Uma viagem conduzida por:

domingo, setembro 23, 2007

Décadas


Não tardará já muito para enviuve também do Tempo...

O Tempo foi o meu amigo, o meu confidente, o amante secreto aos braços do qual eu nunca pude fugir.

O Tempo usou-me, exactamente da mesma forma que eu o usei a ele também.

O Tempo usou-me para redigir o seu diário, escreveu-me em cada ruga, em cada cabelo branco, mas hoje, quando me olho no espelho, o que leio é a minha história passada, presente e futura.

Este corpo é somente um souvenir... um novo recuerdo de alguma coisa mais luminosa e absurda que não cabe em palavra alguma.

Estes cabelos brancos em pouco diferem do cacho de caracóis de bebé que os meus pais guardarm no álbum fotográfico da minha infância.

É dificil começar tudo de novo... sentimos o fogo dentro de nós.

Custa a acreditar que algo queime mais do que o sol, porém há algo mais quente e incandescente do que o núcleo solar... o seu nome é sabedoria... vem misturada com o sabor acre do fogo, enchendo-me duma sede que água alguma poderia saciar e secando-me de dentro para fora e de fora para o mundo, numa vertigem que voa no interior dos meus olhos.

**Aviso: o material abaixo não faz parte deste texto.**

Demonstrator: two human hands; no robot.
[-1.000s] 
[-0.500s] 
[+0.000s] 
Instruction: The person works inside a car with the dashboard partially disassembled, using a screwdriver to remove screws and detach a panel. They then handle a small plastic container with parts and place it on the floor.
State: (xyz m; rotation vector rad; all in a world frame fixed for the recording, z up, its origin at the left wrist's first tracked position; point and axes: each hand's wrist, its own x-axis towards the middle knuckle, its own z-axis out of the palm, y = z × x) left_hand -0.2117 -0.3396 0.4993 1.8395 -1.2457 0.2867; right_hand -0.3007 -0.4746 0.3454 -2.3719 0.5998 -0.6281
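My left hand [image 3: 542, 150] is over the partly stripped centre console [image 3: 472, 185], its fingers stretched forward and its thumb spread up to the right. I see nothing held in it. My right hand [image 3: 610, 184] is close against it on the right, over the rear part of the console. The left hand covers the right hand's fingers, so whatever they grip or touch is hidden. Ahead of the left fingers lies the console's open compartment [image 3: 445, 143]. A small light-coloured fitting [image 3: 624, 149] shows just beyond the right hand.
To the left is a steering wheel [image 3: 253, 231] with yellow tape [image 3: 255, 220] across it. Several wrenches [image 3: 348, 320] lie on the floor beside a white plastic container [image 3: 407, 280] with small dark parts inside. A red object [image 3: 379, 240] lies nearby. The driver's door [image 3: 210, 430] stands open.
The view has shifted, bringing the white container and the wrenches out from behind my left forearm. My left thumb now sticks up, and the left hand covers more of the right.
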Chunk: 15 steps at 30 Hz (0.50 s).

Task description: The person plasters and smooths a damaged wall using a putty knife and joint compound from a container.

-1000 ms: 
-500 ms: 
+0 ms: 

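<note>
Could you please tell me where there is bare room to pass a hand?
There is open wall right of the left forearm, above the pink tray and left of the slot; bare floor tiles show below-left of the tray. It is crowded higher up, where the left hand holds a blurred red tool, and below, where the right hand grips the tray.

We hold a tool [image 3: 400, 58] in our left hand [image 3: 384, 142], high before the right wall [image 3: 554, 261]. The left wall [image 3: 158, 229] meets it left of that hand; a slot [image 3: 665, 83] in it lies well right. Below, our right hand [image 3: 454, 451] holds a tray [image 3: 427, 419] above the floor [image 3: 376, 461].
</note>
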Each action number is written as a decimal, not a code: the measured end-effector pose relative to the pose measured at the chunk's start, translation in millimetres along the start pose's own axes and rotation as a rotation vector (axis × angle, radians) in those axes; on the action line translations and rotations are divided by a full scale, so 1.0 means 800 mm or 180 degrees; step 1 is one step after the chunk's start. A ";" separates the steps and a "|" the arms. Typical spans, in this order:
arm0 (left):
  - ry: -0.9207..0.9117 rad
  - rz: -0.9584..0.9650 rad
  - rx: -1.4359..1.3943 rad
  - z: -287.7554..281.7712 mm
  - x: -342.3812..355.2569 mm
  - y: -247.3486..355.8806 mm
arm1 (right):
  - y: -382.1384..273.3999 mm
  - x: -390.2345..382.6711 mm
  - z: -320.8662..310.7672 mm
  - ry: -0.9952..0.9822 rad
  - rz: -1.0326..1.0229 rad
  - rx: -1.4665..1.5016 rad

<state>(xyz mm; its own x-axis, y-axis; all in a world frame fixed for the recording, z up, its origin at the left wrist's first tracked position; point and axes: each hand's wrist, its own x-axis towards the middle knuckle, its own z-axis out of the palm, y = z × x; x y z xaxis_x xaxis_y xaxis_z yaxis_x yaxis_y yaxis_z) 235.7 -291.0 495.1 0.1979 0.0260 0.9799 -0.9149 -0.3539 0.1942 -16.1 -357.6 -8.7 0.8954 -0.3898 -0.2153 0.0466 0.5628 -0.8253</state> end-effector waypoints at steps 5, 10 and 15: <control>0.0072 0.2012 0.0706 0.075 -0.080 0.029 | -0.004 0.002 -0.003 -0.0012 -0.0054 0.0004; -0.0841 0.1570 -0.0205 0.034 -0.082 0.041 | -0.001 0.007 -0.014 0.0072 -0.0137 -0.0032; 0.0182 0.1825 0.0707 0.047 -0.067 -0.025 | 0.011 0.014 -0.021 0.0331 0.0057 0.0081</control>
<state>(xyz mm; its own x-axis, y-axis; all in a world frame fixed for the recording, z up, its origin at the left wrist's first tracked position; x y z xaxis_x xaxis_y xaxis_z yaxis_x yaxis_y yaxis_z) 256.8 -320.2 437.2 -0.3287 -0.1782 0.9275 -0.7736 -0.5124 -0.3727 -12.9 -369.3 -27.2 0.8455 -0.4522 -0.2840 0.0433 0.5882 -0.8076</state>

É este o sabor da liberdade?

É isto que é ser livre?

O tempo zomba de mim, condensando em poucos segundos aquilo que demorou uma vida a escrever em mim... como se limitasse a poucas linhas o último volume da saga que redigiu com o meu nome.

Em certa medida não o deveria recriminar... Este é o fogo de artifício do final dos tempos... estes são os últimos segundos do último ano, da última década, do último século do milénio final.

Não haverá outro mundo como este.

Nenhum outro mundo será observado num misto de temor e respeito por estes velhos olhos...

Todavia...

Sem desculpas, sem medos, sem saudade, tudo volta ao seu lugar.